Within the data below, count every line that includes "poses" and report the total alone.

Raw data =

--- --- ---

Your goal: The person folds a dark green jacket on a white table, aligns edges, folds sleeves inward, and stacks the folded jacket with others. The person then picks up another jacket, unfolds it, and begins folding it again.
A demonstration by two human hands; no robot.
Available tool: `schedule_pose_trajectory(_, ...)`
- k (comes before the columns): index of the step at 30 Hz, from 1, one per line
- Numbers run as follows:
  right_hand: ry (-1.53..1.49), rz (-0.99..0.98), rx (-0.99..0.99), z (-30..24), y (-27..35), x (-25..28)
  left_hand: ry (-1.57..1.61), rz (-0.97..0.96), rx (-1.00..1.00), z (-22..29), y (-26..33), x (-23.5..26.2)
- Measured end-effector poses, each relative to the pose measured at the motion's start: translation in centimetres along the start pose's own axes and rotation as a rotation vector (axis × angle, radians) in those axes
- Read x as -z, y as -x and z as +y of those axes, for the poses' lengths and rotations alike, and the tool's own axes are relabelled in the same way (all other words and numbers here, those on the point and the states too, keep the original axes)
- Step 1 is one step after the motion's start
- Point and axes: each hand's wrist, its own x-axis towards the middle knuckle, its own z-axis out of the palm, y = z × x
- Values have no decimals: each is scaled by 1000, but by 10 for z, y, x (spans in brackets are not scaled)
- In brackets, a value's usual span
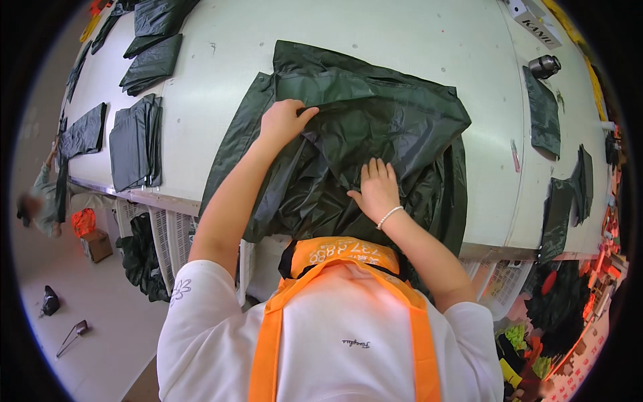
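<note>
A dark green, shiny waterproof garment (408, 127) lies partly folded and wrinkled on the white table in front of me, its near part hanging over the table edge against me. My left hand (284, 124) is closed on the edge of its upper layer, at the left of the fold; some of the fingertips are hidden. My right hand (379, 191) rests on the middle of the garment with fingers stretched out and holds nothing. A pale beaded bracelet (388, 217) circles that wrist.
Folded dark green pieces (136, 144) lie at the left on the white table (214, 74), and more (544, 110) at the right. A dark flask (544, 66) and a white box (532, 22) sit at the far right. White plastic crates (506, 288) stand below. Another person (47, 201) is at the left.
</note>
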Motion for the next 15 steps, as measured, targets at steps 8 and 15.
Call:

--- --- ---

Your response = 2